**TASK ITEM**
Output, word for word, every line from the start of the listing down to and including the line that contains "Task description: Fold"; include nothing else.

**DATA**
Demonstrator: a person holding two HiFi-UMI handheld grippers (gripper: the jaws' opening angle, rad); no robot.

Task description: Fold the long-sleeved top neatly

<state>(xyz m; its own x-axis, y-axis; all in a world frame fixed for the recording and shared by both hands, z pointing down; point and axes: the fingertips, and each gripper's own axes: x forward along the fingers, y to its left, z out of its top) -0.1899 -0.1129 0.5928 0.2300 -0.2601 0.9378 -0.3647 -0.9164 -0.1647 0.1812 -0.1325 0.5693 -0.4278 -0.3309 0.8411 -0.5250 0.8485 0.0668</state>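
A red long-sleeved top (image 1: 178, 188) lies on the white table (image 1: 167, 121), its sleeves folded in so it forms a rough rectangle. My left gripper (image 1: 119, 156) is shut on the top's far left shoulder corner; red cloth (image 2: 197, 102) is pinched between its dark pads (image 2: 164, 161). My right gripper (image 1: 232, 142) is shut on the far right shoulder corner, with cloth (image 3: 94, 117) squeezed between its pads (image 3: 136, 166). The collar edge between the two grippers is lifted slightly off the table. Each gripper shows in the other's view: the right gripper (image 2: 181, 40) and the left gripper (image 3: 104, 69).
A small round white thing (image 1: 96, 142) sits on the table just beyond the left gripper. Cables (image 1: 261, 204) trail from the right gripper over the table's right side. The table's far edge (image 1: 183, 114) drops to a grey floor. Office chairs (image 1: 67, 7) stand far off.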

**EXPECTED OUTPUT**
Demonstrator: a person holding two HiFi-UMI handheld grippers (gripper: the jaws' opening angle, rad); no robot.

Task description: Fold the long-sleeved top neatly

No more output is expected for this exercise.